Joseph A. Camilleri, Ph.D., a research psychologist and assistant professor, psychology department at Westfield State University, cites a number of variables associated with perpetrators of domestic violence, including characteristics such as anti-social attitudes and perceptions, proclivity toward committing other offenses and, sometimes, substance abuse.

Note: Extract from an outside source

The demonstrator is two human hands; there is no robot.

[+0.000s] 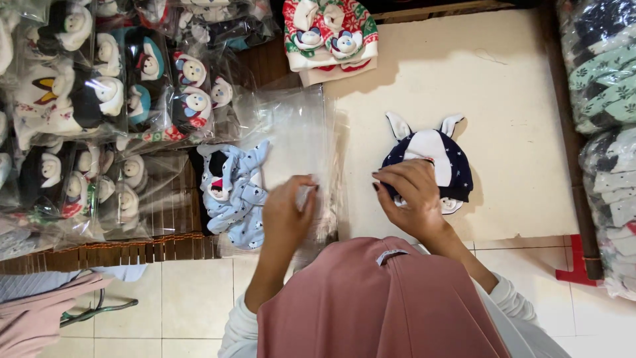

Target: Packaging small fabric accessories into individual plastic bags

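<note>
Person stands over a cream surface point(503, 86), head covered by a pink scarf point(377, 305). Landmark: the navy hat point(430, 162), dark blue with small stars, white front panel and two white ears, lying flat on the surface.

Right hand point(412, 199) rests on the lower left edge of the navy hat, fingers curled over its brim, pinching or pressing it; cannot tell which. Left hand point(286, 212) is left of the navy hat, fingers bent, thumb and fingertips closed on the lower edge of a clear bag point(291, 132). The clear bag lies flat just left of the navy hat, at the surface's left edge.

Left of the clear bag, farther from the navy hat, is a pile of light blue hats point(233, 195), partly under the plastic. Farther left again, stacks of bagged hats point(99, 99) with round white faces fill the corner.

Above and left of the navy hat sits a red, green and white hat stack point(330, 36). Well right of the navy hat, past the surface edge, are bagged clothes point(606, 79) in dark and mint. Tile floor point(192, 298) shows below.
</note>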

“There is work being done to identify batterer typologies,” Camilleri says. For instance, researchers A. Holtzman and G.L. Stuart see some batterers as “family only,” i.e., they target their aggression within the family, mostly against their partners. “Others are classified as dysphoric borderline. They have a mental diagnosis, such as depression or anxiety that may be associated with violence. In general, they have a history of criminal behavior in addition to domestic violence,” he says.

In spite of research, determining why men batter is challenging. “Some men view domestic violence and don’t grow up to be batterers,” Camilleri says, but points out that socioeconomic status has been identified as a strong indicator during risk assessment. “If a male perpetrator is unemployed, it’s a predictor of future violence,” he says.

Sexual jealousy may also prompt domestic violence, Camilleri says. “We all have inherent sexual jealousy, but there’s a difference between responses. If a male suspects infidelity or is persistently jealous, it could lead to some type of violence.”

Based upon correctional literature, programs that focus on targeting criminogenic needs hold some promise. “These are characteristics of the individual not only associated with crime but also changeable,” Camilleri explains. “A dynamic risk assessment identifies high risk to reoffend. By changing behavior, you can reduce the risk.”

Two common treatment options include the Duluth model and cognitive behavioral therapy (CBT), according to Camilleri. The first model places an emphasis on men’s use of power and control and how to transition toward equality in relationships. “CBT targets violent behavior and thinking and provides skills training and anger management. It identifies facets related to the behavior,” he says.

Despite efforts to reduce violent tendencies in men, a meta-analysis on domestic violence programs and treatment finds a “pretty small effect on fixing the problem,” Camilleri points out. He suggests that a risk assessment of criminogenic needs together with dynamic risk assessment could inform an appropriate treatment program. “By using the risk assessment, you can know what to address,” he notes.

In 1986, Susan Cayouette, Ed.D., became co-director of Emerge: Counseling and Education to Stop Domestic Violence in Boston, one of 15 certified domestic violence programs in Massachusetts. The organization focuses on teaching the benefits of change and personal engagement to perpetrators of domestic violence.

Sixty-five percent of Emerge participants are there by court order, between five and 10 percent are referred by the Department of Children and Families and 15 to 25 percent come voluntarily, e.g., at the behest of a partner or therapist or as a result of an employee assistance program.

“The treatment of choice is group therapy. They work with others with the same problem,” she says. The Department of Public Health supervises the 40-week program, which takes place in two stages, the first of which is didactic in nature and runs for eight weeks. “We don’t want a lot of feedback during the first stage. At that point, the men would only reinforce the abusive behavior, give it credibility,” says Cayouette.

In stage two, the men examine past relationship history, look at patterns of abusive behavior and develop individual goals. “We train them to give good feedback so they can interact with each other, while focusing on their own relationships history,” says Cayouette. “We are giving the tools to motivate and provide an impetus to change. We want to engage the person, always keeping concern for the safety of victims in mind.”

Cayouette emphasizes, “Sometimes the change you see is not before you. It comes later. We want the person to have a shot at having a good relationship.”